NVIDIA · PointKernel · Sep 19, 2025 · Sep 19, 2025 · Sep 19, 2025 · Sep 19, 2025
diff --git a/docs/best_practices.md b/docs/best_practices.md
@@ -0,0 +1,297 @@
+# NVBench Best Practices
+
+NVBench is a **small yet actively developed benchmarking library** for CUDA GPU workloads. The [README](https://github.com/NVIDIA/cuCollections/blob/dev/README.md) serves as the ideal starting point, providing detailed guidance for users to get hands-on experience—from installation to framework usage. It includes links to the [benchmark documentation](https://github.com/NVIDIA/nvbench/blob/main/docs/benchmarks.md), which covers all essential features and usage instructions, as well as links to [code examples](https://github.com/NVIDIA/nvbench/tree/main/examples) that demonstrate how to integrate and apply various NVBench features within a user’s codebase.
+
+This document is **not intended to replace** the detailed benchmark documentation ([here](https://github.com/NVIDIA/nvbench/blob/main/docs/benchmarks.md)) or the CLI help guides ([CLI help](https://github.com/NVIDIA/nvbench/blob/main/docs/cli_help.md) and [CLI axis help](https://github.com/NVIDIA/nvbench/blob/main/docs/cli_help_axis.md)).
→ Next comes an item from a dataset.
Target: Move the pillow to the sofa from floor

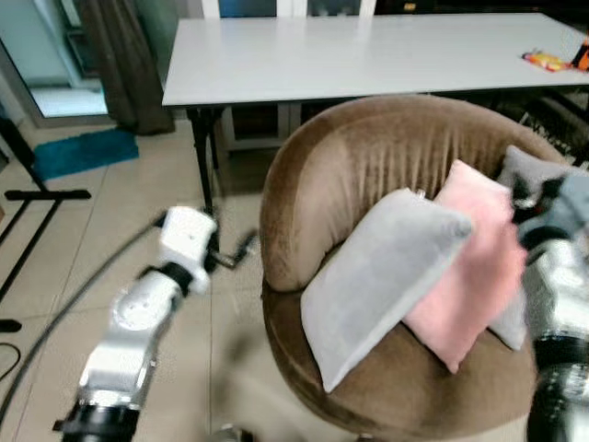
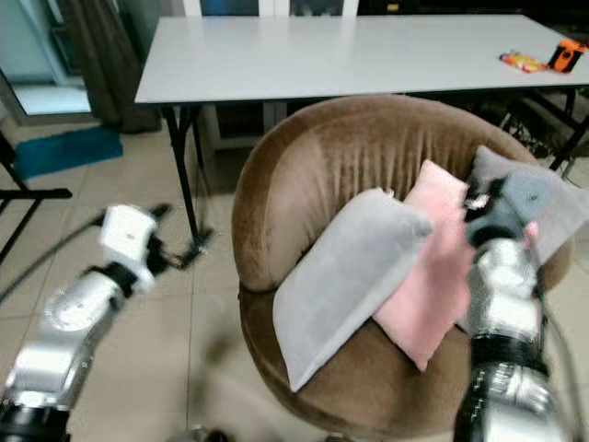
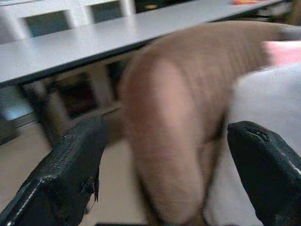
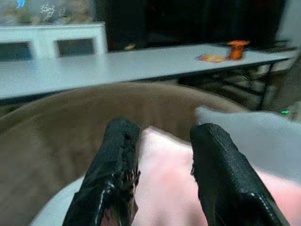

All examples provided are for demonstration purposes and are **not intended as recommendations for best practices in real-world scenarios**.
+
+## NVBench
+
+* Provides GPU-aware features: runtime customization, throughput calculations, and parameter sweeps, etc.
+* Produces machine-readable output (JSON, CSV) suitable for regression tracking and CI pipelines.
+* The natural choice for benchmarking GPU-accelerated code.
+* Also supports benchmarking normal CPU implementations.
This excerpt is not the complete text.